• GOAL OF THE EXERCISE:
Keep only the lines from the top of the listing through the one with "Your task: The", and reproduce them unaltered.

[MATERIAL PROVIDED]

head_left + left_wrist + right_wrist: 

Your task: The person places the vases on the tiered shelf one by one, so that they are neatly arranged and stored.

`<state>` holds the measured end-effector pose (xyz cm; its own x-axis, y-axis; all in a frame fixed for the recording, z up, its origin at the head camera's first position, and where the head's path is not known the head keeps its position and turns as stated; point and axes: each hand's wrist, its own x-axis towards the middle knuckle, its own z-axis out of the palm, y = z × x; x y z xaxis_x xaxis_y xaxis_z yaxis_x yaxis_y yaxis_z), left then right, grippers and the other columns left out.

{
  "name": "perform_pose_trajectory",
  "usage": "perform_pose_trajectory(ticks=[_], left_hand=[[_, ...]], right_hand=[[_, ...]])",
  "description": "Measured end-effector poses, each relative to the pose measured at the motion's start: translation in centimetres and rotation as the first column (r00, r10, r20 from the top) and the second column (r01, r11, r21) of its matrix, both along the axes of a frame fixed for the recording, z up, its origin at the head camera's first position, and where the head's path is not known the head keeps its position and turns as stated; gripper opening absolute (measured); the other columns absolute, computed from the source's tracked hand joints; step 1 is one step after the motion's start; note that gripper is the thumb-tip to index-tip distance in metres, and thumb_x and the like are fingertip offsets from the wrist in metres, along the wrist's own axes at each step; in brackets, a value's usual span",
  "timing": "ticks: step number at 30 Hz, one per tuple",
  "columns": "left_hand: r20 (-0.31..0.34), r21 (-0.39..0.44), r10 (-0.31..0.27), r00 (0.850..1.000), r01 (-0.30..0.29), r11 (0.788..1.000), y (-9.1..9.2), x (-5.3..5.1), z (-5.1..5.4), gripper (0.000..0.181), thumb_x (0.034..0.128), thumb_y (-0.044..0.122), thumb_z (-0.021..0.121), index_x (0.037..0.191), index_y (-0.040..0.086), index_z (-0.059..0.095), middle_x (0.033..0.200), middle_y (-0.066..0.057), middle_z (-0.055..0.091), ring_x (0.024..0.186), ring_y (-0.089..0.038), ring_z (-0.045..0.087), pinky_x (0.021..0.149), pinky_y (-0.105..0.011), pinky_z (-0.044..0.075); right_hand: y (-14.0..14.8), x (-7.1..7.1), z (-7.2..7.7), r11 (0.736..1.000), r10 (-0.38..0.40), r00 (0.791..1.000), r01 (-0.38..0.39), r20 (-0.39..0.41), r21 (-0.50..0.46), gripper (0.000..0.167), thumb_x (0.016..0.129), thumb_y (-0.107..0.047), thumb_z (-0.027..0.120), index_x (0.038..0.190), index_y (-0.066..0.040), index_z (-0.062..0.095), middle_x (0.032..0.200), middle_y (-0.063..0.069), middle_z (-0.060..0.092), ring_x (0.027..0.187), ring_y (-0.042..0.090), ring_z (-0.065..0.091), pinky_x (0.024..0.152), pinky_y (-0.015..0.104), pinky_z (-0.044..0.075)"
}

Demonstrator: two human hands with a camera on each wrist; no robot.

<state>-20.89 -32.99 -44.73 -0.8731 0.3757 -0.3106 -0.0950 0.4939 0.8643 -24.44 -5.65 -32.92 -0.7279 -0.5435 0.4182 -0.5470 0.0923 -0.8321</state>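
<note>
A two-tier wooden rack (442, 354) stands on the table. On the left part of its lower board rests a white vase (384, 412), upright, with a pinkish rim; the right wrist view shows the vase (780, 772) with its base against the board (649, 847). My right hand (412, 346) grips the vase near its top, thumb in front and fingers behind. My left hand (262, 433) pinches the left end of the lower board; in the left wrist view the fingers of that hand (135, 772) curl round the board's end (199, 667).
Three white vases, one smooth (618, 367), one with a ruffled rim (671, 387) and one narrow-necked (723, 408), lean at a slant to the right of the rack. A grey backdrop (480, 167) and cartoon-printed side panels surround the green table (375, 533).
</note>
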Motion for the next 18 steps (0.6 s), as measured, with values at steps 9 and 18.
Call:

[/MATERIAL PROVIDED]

• ANSWER:
head_left + left_wrist + right_wrist: 

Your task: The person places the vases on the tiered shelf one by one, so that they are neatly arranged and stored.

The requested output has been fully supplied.